* REQUIRED WORK: Pull out every line in the data that has the string "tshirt" in it.
==================================================
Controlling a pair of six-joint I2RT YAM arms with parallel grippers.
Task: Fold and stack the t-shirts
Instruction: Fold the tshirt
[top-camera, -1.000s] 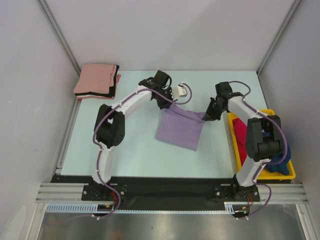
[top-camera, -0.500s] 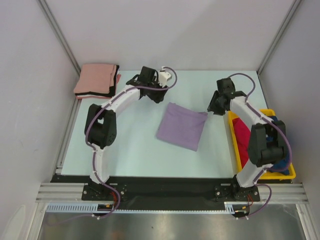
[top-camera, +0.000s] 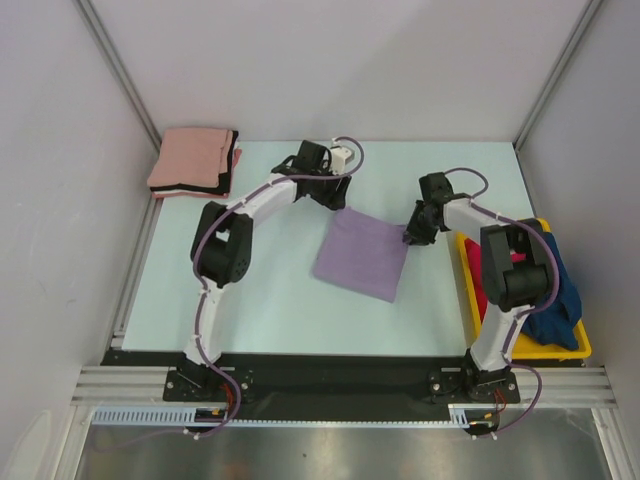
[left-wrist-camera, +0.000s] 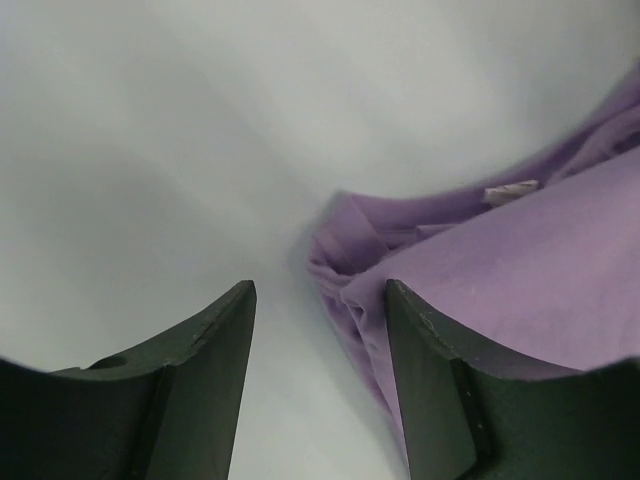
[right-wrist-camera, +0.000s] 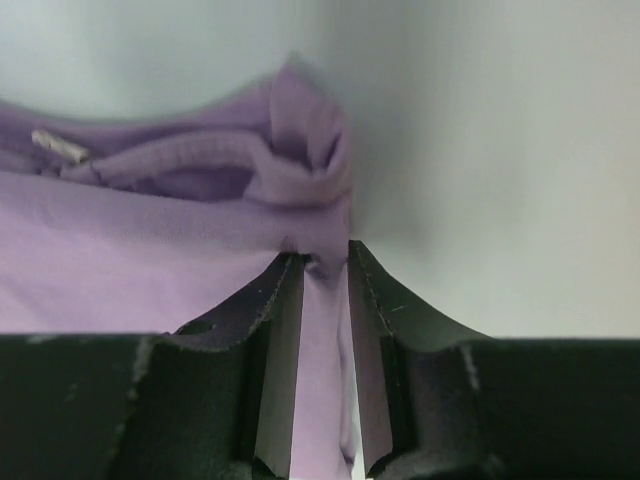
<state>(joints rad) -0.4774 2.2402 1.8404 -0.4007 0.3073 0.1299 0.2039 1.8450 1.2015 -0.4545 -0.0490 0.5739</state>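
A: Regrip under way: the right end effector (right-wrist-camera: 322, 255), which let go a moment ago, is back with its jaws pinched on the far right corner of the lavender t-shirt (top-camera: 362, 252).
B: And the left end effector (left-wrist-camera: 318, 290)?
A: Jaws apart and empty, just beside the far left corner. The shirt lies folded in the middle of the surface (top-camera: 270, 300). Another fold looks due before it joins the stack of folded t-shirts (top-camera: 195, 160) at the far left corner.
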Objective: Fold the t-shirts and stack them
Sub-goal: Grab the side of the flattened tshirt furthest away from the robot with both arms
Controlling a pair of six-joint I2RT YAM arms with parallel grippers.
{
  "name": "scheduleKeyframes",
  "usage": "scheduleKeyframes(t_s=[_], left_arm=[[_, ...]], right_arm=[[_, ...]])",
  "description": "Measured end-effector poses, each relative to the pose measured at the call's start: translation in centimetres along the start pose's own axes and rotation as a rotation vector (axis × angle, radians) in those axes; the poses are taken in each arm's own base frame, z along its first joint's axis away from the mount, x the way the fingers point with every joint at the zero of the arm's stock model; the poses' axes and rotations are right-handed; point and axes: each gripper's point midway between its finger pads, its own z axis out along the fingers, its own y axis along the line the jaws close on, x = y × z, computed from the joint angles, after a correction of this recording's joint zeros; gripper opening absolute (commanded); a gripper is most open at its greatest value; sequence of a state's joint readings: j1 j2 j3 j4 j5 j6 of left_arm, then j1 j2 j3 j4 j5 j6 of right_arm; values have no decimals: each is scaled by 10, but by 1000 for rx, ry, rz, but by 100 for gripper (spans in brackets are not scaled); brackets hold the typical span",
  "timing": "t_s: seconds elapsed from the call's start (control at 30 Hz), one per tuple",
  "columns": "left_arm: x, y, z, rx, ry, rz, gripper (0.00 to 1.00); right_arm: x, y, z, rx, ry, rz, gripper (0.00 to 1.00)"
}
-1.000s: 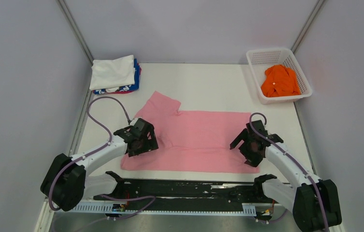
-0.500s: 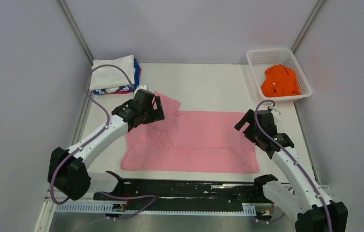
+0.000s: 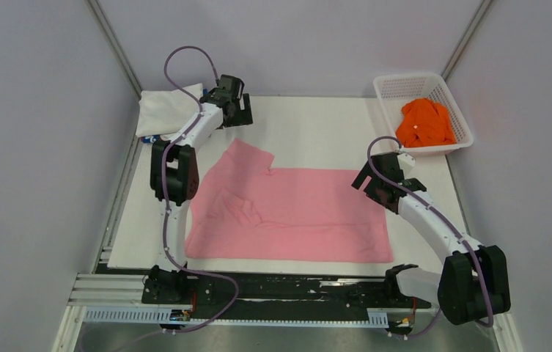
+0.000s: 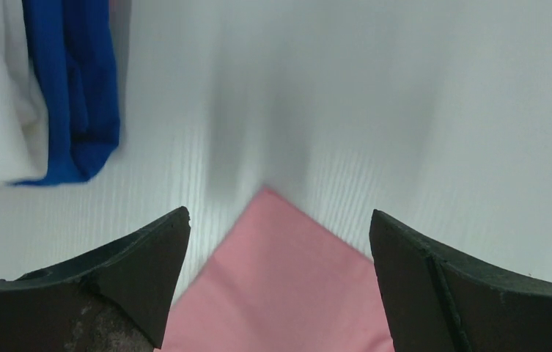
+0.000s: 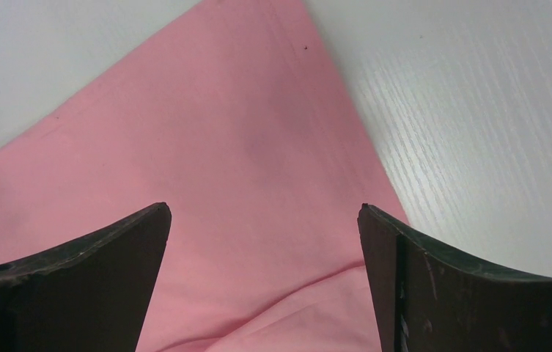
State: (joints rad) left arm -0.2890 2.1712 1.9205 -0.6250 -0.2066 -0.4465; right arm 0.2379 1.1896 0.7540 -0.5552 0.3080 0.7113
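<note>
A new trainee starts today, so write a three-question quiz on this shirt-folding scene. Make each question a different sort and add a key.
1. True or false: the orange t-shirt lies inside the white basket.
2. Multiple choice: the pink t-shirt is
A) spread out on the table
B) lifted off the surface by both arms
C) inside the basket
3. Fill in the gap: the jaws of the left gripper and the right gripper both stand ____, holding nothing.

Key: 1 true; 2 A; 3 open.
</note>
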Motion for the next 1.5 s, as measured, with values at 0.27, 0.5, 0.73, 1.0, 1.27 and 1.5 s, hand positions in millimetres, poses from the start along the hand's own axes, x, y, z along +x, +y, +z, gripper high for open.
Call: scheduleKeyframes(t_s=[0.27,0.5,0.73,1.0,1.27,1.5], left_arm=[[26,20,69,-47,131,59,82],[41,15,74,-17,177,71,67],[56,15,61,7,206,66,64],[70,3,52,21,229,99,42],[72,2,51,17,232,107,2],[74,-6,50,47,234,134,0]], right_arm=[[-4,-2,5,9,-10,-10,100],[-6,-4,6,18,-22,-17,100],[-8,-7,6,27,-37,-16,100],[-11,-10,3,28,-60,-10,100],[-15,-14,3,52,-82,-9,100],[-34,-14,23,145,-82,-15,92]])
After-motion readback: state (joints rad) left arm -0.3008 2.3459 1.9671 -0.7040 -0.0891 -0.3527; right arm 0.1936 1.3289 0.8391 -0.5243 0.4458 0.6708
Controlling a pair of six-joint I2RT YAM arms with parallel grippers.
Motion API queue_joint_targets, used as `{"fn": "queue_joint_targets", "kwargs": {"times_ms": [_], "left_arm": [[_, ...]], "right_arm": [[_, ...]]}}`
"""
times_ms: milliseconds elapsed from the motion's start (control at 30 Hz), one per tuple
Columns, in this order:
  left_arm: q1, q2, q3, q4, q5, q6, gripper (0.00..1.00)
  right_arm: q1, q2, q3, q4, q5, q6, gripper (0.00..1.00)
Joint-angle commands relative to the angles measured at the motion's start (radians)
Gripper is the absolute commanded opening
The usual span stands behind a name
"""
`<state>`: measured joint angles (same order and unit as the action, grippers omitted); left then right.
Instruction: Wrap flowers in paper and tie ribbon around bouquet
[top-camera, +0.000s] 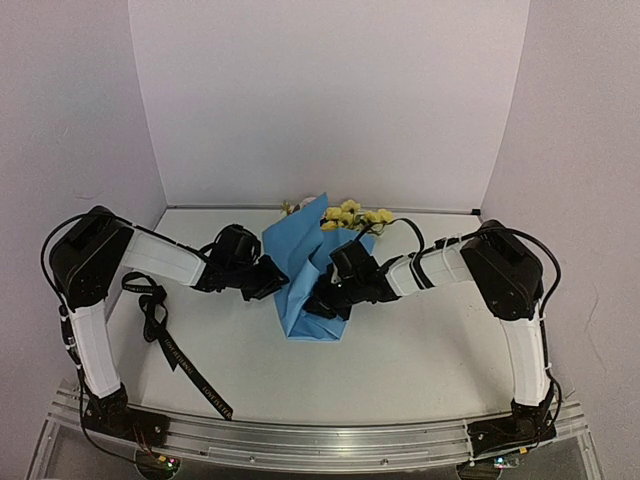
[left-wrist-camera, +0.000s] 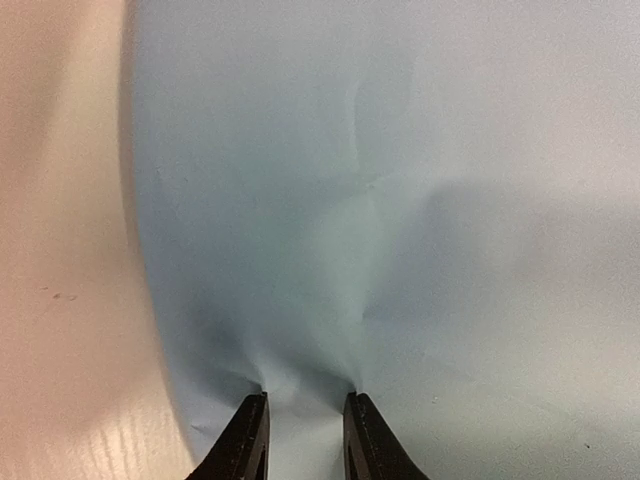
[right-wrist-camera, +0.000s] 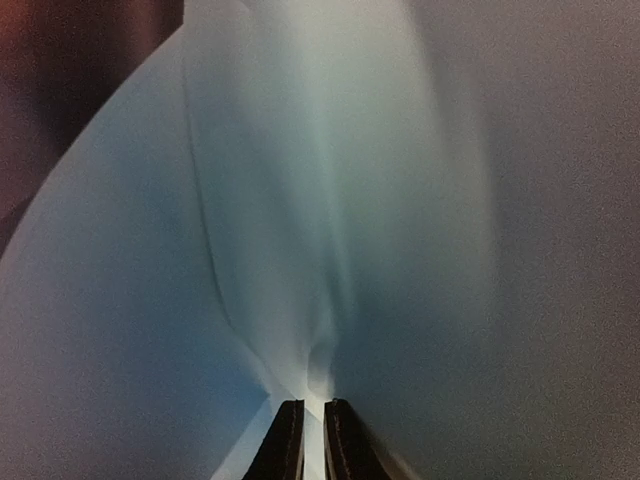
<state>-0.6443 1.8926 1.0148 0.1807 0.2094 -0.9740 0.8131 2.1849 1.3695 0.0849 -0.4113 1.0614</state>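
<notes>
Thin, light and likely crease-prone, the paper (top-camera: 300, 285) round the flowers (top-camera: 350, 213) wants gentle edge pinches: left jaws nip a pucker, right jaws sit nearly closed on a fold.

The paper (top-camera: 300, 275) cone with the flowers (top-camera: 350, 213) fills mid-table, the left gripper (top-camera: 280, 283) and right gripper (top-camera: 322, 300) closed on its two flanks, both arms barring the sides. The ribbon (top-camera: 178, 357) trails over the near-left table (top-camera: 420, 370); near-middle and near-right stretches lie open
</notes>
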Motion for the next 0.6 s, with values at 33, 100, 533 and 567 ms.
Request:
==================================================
* RESULT OF THIS EXERCISE:
Instruction: Fold the tshirt
Sub-goal: Grab the side of the flattened tshirt furthest away from the robot with both arms

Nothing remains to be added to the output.